Stedman and I had been brought together through a book contract where with another academic we were writing the first ever complete guide to sports event management and marketing. Stedman had flown to Washington, DC to review the final page proofs and help us make decisions regarding the final components of the book.

We decided the best way to approach this arduous task was with a late night session in my office at the George Washington University where we could concentrate without any further disturbance. And then the phone rang and rang.

I watched Stedman’s face as it became very serious and his expression turned from surprise to shock and horror. His fiance’, Oprah Winfrey then informed him that OJ Simpson had suddenly tried to escape from the police in his White Bronco and that several squad cars were now chasing him down the Los Angeles freeway. She continued to use her accomplished news presenter voice to describe every detail of the chase and Stedman, my colleague and I were totally absorbed, even though we still could not actually see much detail upon the television screen that was filled with static and wavy lines.

We were suddenly conflicted because we knew we had to finish our book project or end up in default of our contract with the publisher and yet at the same time it seemed that the entire world was tuning in to see what would happen to OJ next. Finally, after about thirty minutes of Oprah’s audio narration and our sketchy television pictures we were somewhat satisfied that we could and must return to finishing our book project.

In the months to come as OJ was brought to trial I realised that the ordeal we three had experienced in the office many months earlier was just the tip of the very deep and wide racial iceberg. It was in fact the beginning of a paradigm shift in race relations in the United States and also throughout the world.

When OJ was finally brought to trial every minute of the testimony by the many often strange characters who would appear in the courtroom were watched throughout the world by millions of interested voyeurs. I was not one of them.

However, when the final not guilty verdict was announced I heard a gigantic loud roar from a classroom just opposite my office. As it turned out the courtroom scene was bring broadcast on national television and being viewed by my 35 students in the nearby classroom. The students in my classroom were equally divided between black and white females.

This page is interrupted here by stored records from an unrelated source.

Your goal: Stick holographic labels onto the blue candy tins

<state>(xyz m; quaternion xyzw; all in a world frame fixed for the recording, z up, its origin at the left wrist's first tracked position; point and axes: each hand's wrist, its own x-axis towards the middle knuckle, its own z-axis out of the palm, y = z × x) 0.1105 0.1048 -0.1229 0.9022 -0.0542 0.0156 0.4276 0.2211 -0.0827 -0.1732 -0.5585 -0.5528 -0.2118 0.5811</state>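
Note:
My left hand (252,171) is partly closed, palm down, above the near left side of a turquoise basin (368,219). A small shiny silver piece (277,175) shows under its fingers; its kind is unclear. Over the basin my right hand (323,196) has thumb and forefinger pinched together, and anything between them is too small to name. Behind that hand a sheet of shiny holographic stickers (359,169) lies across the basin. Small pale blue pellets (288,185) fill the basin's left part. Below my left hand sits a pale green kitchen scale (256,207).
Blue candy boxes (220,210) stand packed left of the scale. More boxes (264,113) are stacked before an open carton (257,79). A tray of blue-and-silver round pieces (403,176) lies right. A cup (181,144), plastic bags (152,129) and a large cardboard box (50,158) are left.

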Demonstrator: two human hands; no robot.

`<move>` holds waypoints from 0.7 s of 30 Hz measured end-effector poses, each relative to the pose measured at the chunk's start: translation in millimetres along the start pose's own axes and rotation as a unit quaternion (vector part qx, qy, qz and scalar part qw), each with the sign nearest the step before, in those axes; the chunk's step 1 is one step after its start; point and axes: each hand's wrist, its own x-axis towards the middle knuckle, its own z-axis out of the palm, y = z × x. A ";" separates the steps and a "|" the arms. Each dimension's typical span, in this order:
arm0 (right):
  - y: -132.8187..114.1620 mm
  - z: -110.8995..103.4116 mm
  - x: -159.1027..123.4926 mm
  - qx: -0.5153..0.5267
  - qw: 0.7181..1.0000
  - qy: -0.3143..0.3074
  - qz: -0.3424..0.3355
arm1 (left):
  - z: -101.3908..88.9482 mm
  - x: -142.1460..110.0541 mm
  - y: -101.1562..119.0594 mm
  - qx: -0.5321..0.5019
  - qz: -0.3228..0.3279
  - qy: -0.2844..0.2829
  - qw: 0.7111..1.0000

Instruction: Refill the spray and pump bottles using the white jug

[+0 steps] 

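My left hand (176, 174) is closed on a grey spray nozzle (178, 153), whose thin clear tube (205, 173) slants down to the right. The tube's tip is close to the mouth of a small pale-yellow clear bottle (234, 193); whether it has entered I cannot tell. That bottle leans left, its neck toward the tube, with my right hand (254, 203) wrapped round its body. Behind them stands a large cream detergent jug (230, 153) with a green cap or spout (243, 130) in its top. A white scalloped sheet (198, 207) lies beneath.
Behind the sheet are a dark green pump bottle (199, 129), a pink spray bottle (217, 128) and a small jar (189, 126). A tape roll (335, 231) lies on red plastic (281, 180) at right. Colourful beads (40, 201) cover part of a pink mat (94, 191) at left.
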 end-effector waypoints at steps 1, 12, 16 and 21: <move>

I rose from my chair and walked into the back of the classroom and witnessed the black students cheering and weeping with joy whilst the white students sat there as if in great shock. I suppose this moment for many would be like other historic events that brought the world together for a moment and later everyone vividly remembered where they were at that moment.

Although I would not classify the OJ Simpson verdict in the same category as the assassination of President John F Kennedy and Dr Martin Luther King or the first time Astronaut Neil Armstrong walked on the lunar surface, however, it was indeed a dramatic event that profoundly changed not only the United States but the world’s perception of Americans as well.

In the years after this event I often wondered how my many black friends throughout the world considered this moment in relationship to a later dramatic episode known as the George Floyd murder that led to the rapid expansion of the Black Lives Matter movement?

Following the recent death of OJ SImpson at 76 years of age I too wonder if in the intervening 30 years much has changed regarding race relations in the land of my birth? Since that tragic episode that was sparked by the murder of two young people folowed by a protracted salacious televised trial that further divided the United States along a massive racial fault line, a black US President was elected and re – elected and when he left office highly was respected by citizens throughout the world.

Three decades later, Stedman is still engaged to Oprah, he went on to create a very well respected speaking consultancy business as well as to write many more books, and this week when I learned of the death of OJ I immediately recalled that moment when we three gathered to watch a world famous black athlete being chased by police.

I now wonder if the chase is still continuing to this day as many citizens, including myself, are increasingly worried about the many deep divisions occurring within society and if we can ever imagine a time when we may atone for our past sins, ask for forgiveness, and finally at long last begin to heal? That would really be something worth turning on the television to see.